Failing to achieve our aims, to meet other people’s hopes, or to match their success, can be disappointing.

But to dwell on our failures can keep them coming, and if others ridicule us, we open the door to discouragement, self-pity, and inferiority.

Mistakes can be embarrassing and they can shrink our confidence, but people who never make mistakes never make anything.

We can find all kinds of mistakes and failures behind successful people – not to demean their success, but to show their determination to keep those failures from having the final say.

For failures are like fertiliser.
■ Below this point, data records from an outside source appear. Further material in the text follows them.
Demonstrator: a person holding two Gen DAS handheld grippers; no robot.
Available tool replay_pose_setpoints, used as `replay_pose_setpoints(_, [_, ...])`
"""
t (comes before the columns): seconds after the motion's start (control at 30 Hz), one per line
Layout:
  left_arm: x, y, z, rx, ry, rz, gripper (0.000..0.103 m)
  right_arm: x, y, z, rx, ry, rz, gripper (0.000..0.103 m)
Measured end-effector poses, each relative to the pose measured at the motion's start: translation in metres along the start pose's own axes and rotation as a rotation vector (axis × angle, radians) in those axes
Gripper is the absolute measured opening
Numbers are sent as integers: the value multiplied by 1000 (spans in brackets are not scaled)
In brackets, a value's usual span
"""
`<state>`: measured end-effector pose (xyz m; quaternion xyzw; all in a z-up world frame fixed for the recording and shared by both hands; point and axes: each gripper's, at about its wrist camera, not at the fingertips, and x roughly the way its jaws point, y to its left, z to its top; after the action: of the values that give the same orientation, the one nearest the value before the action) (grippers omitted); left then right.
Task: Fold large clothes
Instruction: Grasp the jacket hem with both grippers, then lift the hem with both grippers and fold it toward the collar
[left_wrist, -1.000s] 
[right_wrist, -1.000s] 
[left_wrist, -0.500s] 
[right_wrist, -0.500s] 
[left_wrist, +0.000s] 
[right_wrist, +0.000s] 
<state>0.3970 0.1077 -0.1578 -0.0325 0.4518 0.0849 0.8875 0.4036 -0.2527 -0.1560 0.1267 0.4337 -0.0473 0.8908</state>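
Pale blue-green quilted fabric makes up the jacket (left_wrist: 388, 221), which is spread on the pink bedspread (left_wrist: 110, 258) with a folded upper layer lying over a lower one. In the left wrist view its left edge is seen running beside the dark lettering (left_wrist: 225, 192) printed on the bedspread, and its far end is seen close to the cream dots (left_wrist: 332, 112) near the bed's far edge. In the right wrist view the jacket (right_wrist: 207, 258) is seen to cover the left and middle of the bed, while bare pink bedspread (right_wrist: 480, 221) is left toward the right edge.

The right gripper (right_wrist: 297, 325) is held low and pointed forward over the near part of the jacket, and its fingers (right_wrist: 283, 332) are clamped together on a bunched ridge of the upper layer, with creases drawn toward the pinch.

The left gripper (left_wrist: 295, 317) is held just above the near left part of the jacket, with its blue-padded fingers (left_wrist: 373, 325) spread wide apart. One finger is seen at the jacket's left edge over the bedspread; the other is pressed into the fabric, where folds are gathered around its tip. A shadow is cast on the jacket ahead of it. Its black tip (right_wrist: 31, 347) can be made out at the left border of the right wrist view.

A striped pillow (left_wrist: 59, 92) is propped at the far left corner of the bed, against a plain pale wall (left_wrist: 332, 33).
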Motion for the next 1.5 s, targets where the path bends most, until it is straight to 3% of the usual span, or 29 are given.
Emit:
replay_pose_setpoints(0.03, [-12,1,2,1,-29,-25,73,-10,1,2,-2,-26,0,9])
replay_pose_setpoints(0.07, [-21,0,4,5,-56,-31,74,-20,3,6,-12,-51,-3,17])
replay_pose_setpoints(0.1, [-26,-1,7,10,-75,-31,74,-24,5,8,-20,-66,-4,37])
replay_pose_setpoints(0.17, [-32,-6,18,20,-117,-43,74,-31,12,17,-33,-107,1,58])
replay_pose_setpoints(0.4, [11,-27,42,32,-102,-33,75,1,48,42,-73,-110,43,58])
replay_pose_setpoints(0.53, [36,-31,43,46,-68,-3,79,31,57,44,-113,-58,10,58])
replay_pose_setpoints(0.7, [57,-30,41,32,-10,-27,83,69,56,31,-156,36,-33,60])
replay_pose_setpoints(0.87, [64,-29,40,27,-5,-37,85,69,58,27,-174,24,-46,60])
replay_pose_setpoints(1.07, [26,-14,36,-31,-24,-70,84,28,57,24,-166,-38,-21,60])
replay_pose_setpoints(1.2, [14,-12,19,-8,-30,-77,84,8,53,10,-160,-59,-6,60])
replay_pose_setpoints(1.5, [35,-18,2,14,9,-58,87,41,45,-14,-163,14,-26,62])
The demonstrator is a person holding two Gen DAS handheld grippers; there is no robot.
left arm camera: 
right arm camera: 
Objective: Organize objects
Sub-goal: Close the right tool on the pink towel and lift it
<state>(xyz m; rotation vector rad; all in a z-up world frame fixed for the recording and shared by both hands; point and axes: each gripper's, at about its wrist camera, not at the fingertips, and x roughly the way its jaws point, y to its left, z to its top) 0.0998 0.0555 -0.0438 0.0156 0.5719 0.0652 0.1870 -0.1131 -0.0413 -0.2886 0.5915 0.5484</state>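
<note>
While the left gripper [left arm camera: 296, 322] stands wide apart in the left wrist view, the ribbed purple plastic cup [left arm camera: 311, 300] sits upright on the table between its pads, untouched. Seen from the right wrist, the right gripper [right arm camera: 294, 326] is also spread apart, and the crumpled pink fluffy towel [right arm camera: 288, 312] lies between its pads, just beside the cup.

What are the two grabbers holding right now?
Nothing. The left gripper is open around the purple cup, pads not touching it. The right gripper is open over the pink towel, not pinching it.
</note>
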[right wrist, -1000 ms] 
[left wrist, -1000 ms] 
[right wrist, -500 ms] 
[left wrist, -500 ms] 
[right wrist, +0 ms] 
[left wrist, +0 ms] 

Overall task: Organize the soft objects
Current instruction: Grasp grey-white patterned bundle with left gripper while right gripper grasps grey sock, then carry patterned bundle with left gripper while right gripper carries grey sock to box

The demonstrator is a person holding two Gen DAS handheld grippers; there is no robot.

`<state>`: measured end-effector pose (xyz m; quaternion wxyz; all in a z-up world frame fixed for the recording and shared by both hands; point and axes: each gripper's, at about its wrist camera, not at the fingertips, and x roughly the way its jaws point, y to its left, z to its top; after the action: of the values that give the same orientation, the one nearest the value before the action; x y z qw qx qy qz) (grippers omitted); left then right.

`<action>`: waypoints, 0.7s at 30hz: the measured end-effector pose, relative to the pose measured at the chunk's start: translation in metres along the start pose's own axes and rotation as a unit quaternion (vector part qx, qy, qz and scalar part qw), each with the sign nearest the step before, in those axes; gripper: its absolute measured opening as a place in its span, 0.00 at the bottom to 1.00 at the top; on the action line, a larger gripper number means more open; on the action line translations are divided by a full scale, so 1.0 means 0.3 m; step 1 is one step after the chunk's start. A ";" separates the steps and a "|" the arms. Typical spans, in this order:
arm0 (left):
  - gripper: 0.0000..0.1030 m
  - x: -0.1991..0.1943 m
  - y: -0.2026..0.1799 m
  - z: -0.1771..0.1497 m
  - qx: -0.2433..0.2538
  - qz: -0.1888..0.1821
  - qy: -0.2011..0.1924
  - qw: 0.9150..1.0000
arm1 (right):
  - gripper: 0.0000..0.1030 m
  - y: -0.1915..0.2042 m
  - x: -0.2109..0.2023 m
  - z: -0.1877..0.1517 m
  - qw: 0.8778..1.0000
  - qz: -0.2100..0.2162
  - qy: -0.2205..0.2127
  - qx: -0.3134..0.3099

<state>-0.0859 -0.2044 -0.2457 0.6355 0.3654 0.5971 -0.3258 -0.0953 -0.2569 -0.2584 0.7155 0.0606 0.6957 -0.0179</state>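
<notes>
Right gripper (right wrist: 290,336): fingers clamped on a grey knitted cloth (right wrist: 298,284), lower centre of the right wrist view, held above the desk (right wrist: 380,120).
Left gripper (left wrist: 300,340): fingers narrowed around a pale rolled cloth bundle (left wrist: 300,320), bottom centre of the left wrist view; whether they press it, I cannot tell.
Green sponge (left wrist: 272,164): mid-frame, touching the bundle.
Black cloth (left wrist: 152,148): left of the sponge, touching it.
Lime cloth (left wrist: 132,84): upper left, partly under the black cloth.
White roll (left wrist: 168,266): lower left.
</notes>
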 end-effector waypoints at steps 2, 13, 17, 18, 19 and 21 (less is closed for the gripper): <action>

They may stink; stick too close or keep others away; but like fertiliser, they can help us to grow.

This growth comes from clarifying our aims and our timeframe, from stepping back from the failure and from revisiting past milestones or achievements.

It also helps to recall the help other folks have given us because they thought we have been worth helping, however long ago.

Not all failures are self-inflicted, for some people have shown indifference or outright opposition when we were expecting their help.

Yet we can still grow through accepting God’s grace, otherwise we give those people extra power to have their malice limit us for years afterwards.

God’s grace is built on forgiveness – forgiving ourselves and forgiving others, even if they deny any responsibility.

It never pretends that there has been no wrong, but it sets us free from blame games that lock the past around us and block our view of the future.

Unlike the filling compounds that cover any cracks before we start painting to complete any rebuilds or renovation projects, forgiveness goes way below the surface.

It provides the structural strength of God’s acceptance and opens his guidance through our past or present pain.

His guidance also helps us to let go of attitudes or actions that have produced our pain, so we may make clearer steps into the future.

This forgiveness is free, but it comes at great cost, for Jesus demonstrated it when he prayed to forgive those who had manipulated his crucifixion and who were celebrating it with ridicule and abuse.

This is forgiveness on an industrial scale, which is powered by his return from death, and we may accept it whenever we need to rise above our failures and mistakes.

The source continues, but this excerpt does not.